Looking very nice! Performance blue is my favourite, then again, I am very biased!



adlem said:


> Actually only 148bhp  It's 150PS :thumb:


Apparently it varies quite a lot. Some have been known to run only 140 out of the factory and I've heard of some running as much as 160 at standard. That's quality ford control for you! With that said, I do love my ST so much!! :thumb:


----------



## Jack Pearson (Jan 14, 2009)

sim L said:


> Looking very nice! Performance blue is my favourite, then again, I am very biased!
> 
> Apparently it varies quite a lot. Some have been known to run only 140 out of the factory and I've heard of some running as much as 160 at standard. That's quality ford control for you! With that said, I do love my ST so much!! :thumb:


Ahem










158bhp as standard for me thankyou


----------



## dan89 (Apr 27, 2010)

Jack Pearson said:


> Ahem
> 
> 158bhp as standard for me thankyou


Ha nice one jack...where did you get that done? Would be interesting to see what mine has!


----------



## sim L (Jan 3, 2010)

Jack Pearson said:


> Ahem
> 
> 158bhp as standard for me thankyou


Thanks for proving my point mate :thumb: and might I add you lucky bugger!


----------



## richard33dees (Feb 19, 2010)

great looking car, fantastic colour and the depth of shine is awesome. The decal is defo marmite, i was going to post on thursday that i dislike it, but it's grown on me and quite like it now.


----------



## Jack Pearson (Jan 14, 2009)

dan89 said:


> Ha nice one jack...where did you get that done? Would be interesting to see what mine has!


Dan mate i had it done on the dyno at college, £20 dirt cheap!


----------



## Jack Pearson (Jan 14, 2009)

Well ive been a bit busier over the last few days.

Monday morning i parked up at work and noticed this 










These scratches followed all the way down the passenger wing,door and rear quarter. Was suspected keying at first but when i realised it was clearcoat deep i remembered whist out down some country lanes on sunday :driver: i clipped a large weed that was sticking out of some hedges so :/ BEWARE!

But after a quick rotor all was well 










I've also been spraying all my bumper trims in gloss black as the grey i found really wasnt working on it!

So yesterday this was the scene










Then today after i left all the trims to dry over night, heres how it looked with my new pressed plates! ( Tis a little dirty but it had been raining alot recently )


















I think this is as far as i will go changing the styling for now, i think i could easily go OTT with bits and pieces and before long i will stand back and think wtf have i done?

but anyway im very pleased with it so :thumb:

Jack


----------



## Jack Pearson (Jan 14, 2009)

Thought id update this one considering things have changed.

Decided to take it off one morning, didnt think it suited any more and fancied having looking a bit cleaner.
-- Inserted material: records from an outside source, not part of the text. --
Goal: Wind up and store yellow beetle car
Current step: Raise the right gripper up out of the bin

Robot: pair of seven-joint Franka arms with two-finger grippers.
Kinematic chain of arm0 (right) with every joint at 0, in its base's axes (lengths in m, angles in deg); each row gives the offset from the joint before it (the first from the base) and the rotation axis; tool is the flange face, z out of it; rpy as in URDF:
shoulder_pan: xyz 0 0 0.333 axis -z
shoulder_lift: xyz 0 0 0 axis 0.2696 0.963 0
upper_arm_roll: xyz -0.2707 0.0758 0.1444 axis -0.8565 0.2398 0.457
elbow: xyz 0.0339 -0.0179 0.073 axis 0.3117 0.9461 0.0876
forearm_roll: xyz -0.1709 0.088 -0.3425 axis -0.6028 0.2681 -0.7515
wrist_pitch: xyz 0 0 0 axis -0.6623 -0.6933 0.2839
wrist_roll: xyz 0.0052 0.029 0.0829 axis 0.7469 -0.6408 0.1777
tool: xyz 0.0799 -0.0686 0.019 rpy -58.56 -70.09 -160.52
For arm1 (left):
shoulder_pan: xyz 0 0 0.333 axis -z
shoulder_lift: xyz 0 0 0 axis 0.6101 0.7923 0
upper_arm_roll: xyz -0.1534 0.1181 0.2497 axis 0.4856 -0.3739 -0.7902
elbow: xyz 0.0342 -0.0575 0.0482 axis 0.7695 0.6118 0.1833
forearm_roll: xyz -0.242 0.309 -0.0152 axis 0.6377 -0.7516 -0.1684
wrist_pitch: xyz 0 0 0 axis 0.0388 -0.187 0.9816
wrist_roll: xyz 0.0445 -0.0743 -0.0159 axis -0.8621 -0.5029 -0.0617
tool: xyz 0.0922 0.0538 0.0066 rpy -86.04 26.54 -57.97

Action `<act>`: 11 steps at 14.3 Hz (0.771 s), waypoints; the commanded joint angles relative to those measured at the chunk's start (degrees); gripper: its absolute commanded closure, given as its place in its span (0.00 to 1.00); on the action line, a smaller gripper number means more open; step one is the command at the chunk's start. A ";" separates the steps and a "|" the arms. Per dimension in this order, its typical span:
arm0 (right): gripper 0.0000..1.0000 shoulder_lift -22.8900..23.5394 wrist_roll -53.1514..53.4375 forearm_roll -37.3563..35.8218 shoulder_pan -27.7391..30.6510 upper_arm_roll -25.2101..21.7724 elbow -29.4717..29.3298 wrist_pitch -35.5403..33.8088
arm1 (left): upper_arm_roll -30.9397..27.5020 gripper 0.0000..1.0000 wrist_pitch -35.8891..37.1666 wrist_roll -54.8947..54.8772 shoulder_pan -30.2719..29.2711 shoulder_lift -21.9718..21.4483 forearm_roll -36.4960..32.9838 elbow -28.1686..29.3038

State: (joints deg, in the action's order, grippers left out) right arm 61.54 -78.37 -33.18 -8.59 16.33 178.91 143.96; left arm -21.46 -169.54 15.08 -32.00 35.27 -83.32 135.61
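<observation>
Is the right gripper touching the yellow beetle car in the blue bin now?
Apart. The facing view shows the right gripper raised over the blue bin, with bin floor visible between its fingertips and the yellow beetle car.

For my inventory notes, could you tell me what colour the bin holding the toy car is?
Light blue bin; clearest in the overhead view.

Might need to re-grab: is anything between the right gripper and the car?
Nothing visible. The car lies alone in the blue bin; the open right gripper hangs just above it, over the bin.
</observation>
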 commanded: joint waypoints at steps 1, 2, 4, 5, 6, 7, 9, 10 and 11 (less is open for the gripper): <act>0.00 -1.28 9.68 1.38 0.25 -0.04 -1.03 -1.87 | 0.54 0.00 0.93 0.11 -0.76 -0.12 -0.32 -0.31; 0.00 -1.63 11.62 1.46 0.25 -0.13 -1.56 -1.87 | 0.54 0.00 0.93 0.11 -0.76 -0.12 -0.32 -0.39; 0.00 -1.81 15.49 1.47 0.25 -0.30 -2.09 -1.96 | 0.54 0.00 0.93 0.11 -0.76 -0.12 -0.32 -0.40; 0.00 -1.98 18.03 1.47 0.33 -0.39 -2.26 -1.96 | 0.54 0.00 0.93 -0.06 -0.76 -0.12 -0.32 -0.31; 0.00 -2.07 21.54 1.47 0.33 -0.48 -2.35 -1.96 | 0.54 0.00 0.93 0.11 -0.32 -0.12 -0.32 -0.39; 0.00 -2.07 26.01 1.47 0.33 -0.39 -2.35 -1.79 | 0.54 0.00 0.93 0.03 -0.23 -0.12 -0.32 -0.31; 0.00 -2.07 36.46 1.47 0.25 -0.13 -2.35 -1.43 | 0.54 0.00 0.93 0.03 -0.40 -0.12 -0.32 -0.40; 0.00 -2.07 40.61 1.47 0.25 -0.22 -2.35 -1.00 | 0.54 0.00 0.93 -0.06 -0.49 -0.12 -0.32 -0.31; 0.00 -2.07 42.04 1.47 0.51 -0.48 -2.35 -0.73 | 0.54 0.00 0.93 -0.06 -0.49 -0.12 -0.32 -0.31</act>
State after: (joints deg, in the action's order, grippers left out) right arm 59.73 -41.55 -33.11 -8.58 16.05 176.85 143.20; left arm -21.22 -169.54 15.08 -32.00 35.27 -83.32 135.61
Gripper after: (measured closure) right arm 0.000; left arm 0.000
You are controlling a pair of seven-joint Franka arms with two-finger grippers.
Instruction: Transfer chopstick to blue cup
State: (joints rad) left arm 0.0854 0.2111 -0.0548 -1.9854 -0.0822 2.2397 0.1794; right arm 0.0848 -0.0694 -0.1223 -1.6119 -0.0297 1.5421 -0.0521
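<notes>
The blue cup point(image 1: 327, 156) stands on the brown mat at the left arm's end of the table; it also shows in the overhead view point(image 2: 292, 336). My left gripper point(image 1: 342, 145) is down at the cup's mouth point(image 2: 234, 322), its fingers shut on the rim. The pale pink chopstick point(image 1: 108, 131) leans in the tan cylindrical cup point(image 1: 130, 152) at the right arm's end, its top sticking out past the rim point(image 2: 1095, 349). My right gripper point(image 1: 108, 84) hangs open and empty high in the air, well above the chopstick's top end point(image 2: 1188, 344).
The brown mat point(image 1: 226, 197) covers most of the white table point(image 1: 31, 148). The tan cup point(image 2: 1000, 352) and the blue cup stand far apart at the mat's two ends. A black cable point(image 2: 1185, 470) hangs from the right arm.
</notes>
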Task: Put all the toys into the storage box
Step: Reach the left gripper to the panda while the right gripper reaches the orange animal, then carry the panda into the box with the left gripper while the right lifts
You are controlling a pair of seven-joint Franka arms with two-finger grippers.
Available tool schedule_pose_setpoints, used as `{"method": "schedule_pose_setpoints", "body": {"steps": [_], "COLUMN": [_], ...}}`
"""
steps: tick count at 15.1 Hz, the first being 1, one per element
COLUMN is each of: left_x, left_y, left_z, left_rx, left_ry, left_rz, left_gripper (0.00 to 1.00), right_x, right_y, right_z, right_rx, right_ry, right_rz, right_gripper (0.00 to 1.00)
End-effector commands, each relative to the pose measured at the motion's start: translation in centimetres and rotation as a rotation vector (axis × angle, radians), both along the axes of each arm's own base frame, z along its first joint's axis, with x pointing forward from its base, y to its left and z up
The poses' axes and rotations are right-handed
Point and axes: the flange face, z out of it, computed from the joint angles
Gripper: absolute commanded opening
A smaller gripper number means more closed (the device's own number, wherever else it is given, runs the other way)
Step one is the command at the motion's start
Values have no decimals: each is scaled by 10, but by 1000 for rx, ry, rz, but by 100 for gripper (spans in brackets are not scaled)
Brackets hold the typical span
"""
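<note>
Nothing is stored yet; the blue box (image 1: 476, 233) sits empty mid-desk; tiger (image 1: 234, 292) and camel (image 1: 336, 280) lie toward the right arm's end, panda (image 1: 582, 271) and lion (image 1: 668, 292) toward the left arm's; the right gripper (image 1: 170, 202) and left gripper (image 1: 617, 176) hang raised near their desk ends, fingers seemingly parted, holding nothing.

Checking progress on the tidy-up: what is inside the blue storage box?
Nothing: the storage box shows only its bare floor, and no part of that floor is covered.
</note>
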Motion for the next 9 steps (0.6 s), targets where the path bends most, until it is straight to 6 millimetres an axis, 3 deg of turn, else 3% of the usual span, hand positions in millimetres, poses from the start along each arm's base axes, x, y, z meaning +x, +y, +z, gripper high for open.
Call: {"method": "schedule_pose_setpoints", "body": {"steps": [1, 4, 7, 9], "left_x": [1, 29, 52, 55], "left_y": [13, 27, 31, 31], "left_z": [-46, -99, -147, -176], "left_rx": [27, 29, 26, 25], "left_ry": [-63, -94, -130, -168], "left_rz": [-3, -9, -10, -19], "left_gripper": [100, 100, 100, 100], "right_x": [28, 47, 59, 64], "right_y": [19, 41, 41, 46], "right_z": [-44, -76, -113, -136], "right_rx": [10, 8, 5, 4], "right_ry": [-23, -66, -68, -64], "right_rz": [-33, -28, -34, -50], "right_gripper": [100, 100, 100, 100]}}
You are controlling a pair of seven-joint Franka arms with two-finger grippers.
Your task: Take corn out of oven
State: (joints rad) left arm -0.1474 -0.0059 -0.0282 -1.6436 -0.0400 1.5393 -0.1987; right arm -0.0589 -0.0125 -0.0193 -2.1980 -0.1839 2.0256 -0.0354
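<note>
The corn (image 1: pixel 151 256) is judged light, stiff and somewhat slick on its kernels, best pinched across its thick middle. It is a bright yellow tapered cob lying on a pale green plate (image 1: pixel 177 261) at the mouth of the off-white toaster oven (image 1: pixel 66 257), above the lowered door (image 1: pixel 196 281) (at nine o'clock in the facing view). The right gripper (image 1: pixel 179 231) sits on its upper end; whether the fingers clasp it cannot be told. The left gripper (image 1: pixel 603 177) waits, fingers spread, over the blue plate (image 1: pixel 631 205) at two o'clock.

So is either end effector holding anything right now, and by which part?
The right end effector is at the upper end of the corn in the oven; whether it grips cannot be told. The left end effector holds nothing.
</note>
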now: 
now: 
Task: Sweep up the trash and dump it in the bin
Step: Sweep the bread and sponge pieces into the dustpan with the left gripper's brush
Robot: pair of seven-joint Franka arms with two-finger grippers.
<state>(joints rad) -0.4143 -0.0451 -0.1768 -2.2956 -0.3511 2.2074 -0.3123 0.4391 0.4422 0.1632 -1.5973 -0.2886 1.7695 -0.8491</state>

Also removed the rear diffuser i made to reshape it and respray it, so a standard grey item is on for the moment.

After taking off the vinyl though there was some residue of where the sticky side of the vinyl used to be. i hit with with some clay ( which took some serious effort to shift) What resulted though was almost like quite alot of swirling on just the bits i clayed. I decided to clay the whole bonnet then give it some AG SRP and followed by some meguiars wax ( decent stuff jsut cant remember the name). This hasnt quite removed the swirling so when the weather is good or i can get the garage again i will run the rotor over it to see what the situation is. Its not bad as you can only see it if you looked at it from a few inches away 

Anyway...
So heres how it did look after i took it off.


















Then i decided to start changing the styling once again.

-De-tango of headlights. Bit of a pain to do the first one but the next of the two was a doddle 




























Then last week whilst i had my garage free for about 30 min, added the Focus RS splitter that i had been meaning to put on.


























Quality Blackberry photos  will get some better ones once i get hold of my friends SLR!
Thats all for now

Jack


----------



## EsiFlow (Dec 25, 2010)

I was about to suggest de-tangoing, it's a must on these and the mk5 ZS imo. The car looks great bud, nice example!


----------



## Dwayne (Jul 27, 2010)

Looks a lot better now without the ST500 decal

Less is more:thumb:

Those headlights look awsome now too


----------



## maxtherotti (Mar 2, 2009)

looking good
and the underground car park under halfords makes a good photo location too:thumb:


----------